- _What the task requires_
Read the data line by line and say how many lines contain the string "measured", giving the number alone.

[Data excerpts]
---------------
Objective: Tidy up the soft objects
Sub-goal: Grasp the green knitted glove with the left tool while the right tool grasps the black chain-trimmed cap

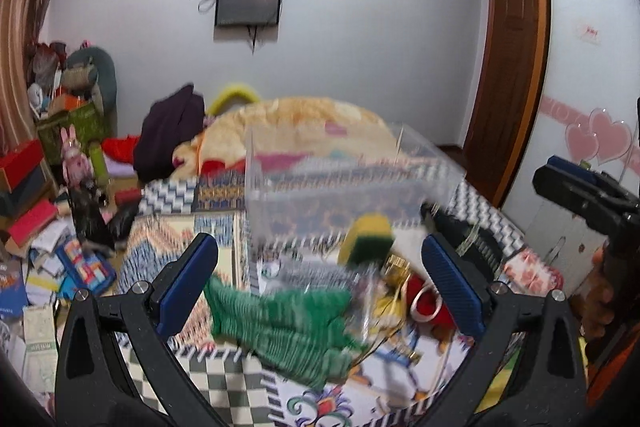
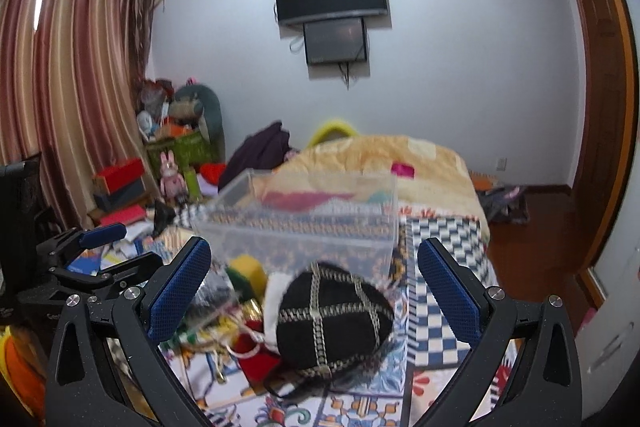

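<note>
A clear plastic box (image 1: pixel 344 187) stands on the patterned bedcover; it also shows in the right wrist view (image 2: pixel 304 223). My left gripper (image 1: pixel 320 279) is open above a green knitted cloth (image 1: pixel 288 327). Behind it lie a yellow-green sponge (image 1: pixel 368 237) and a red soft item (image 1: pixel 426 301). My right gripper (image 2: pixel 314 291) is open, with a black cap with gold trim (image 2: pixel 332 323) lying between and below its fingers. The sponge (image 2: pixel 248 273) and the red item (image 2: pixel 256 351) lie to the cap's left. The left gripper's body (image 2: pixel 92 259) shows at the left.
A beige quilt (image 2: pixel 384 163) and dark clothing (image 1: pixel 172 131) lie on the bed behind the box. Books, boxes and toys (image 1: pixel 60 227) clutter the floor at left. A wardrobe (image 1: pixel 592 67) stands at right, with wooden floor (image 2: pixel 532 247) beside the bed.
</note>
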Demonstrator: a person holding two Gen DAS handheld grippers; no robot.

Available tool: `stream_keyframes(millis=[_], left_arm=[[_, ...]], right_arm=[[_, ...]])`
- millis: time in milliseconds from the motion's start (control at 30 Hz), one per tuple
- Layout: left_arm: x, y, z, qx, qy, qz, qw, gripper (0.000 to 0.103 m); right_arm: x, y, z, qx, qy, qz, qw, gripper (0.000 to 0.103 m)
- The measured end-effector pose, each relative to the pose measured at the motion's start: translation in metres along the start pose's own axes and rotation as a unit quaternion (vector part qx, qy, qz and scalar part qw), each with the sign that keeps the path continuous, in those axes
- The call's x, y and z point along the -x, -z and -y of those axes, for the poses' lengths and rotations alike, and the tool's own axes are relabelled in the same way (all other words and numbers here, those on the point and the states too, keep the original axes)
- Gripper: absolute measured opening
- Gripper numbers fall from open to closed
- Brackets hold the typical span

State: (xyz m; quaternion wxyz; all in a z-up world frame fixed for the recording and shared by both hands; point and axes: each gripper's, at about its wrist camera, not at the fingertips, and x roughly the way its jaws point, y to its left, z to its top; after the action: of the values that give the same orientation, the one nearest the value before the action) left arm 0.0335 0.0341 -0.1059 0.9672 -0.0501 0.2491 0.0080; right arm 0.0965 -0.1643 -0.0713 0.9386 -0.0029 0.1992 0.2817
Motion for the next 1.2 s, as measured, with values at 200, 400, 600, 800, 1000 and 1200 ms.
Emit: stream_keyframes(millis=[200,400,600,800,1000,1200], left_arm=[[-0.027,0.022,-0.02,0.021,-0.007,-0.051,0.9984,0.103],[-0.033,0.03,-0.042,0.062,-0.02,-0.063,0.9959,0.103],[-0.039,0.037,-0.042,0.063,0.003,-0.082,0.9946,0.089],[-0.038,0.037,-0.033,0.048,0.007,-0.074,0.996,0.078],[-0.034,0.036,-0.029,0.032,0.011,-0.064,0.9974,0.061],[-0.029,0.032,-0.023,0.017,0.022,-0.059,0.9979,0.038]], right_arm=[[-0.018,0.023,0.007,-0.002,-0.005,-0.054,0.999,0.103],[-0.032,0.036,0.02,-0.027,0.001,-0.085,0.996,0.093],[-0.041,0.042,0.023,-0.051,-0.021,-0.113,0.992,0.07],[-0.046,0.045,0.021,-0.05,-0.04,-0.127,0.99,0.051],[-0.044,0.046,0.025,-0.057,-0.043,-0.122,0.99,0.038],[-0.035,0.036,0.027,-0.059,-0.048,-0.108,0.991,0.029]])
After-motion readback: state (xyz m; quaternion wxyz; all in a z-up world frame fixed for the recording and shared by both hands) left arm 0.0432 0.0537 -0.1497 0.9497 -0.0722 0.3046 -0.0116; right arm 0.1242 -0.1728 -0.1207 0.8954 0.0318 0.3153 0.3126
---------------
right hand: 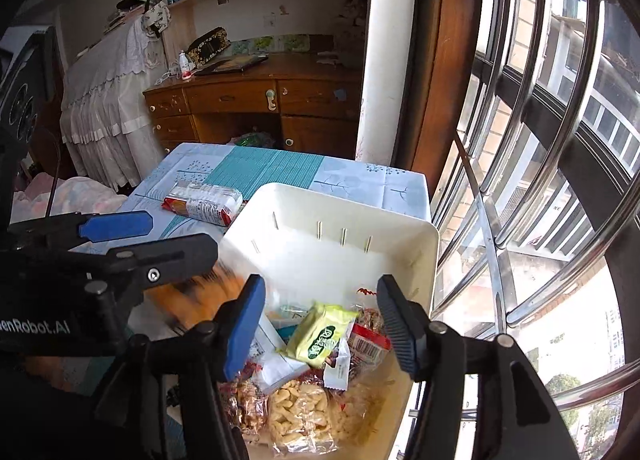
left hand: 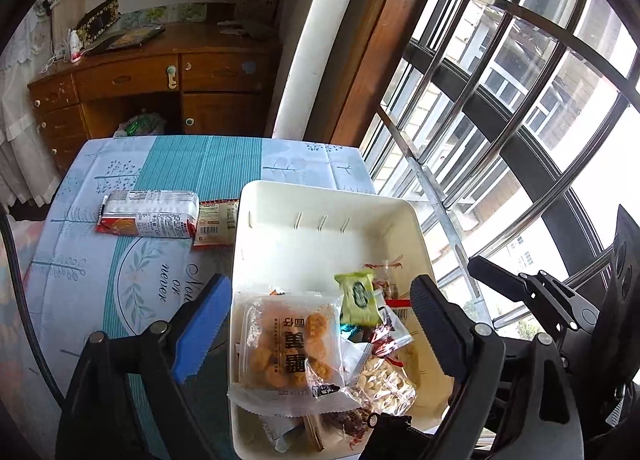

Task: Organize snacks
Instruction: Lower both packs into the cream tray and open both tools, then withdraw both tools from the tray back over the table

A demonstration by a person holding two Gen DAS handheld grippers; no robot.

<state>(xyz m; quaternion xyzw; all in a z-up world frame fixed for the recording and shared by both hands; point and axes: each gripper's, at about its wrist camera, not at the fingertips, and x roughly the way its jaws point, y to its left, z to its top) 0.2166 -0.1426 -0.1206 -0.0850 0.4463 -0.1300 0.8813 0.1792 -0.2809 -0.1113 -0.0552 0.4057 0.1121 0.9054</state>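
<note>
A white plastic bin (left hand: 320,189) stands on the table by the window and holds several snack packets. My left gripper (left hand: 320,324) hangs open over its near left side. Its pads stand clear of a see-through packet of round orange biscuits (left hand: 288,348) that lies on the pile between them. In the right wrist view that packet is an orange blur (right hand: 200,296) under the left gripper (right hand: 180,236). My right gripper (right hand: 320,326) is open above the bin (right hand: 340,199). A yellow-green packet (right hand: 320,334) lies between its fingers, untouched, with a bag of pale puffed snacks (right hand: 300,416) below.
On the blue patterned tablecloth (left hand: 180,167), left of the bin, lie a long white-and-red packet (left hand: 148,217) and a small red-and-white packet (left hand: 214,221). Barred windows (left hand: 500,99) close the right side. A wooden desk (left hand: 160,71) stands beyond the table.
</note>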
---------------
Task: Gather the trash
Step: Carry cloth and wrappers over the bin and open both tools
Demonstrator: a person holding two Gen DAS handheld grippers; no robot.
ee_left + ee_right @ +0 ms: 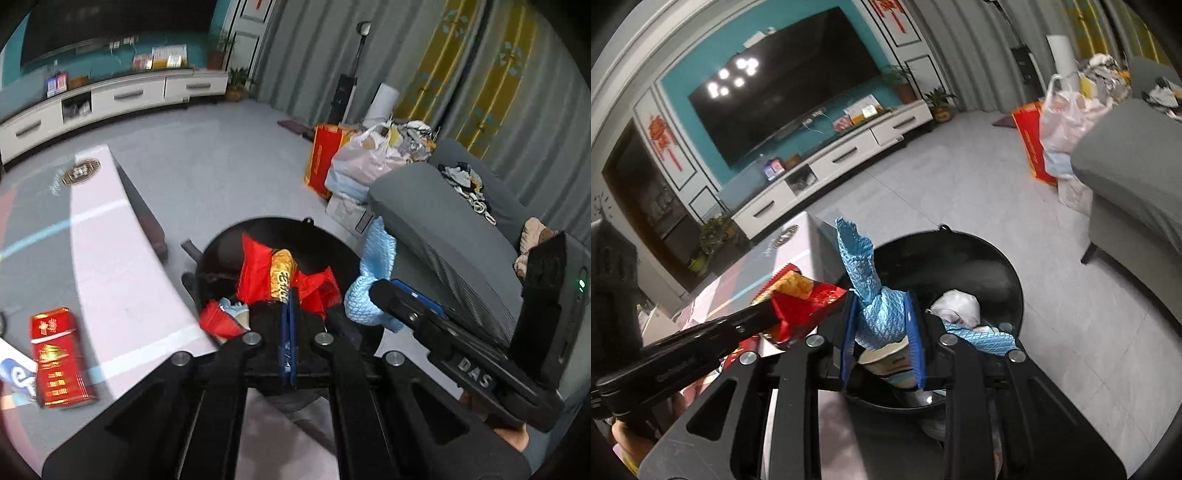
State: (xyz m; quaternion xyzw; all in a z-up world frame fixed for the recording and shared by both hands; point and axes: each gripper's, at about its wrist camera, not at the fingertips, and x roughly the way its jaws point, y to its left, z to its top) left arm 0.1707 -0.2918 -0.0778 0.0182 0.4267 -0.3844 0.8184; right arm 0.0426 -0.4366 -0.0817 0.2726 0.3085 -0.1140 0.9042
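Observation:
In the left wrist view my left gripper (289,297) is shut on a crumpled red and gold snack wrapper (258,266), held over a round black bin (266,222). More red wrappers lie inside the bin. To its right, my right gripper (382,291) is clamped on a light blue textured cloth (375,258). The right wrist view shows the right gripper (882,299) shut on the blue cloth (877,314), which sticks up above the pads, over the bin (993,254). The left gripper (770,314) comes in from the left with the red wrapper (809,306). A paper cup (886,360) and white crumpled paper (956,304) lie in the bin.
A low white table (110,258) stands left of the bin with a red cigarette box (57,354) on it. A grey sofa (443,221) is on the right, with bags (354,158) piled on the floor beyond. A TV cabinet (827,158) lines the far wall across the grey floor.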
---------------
- _Solution_
3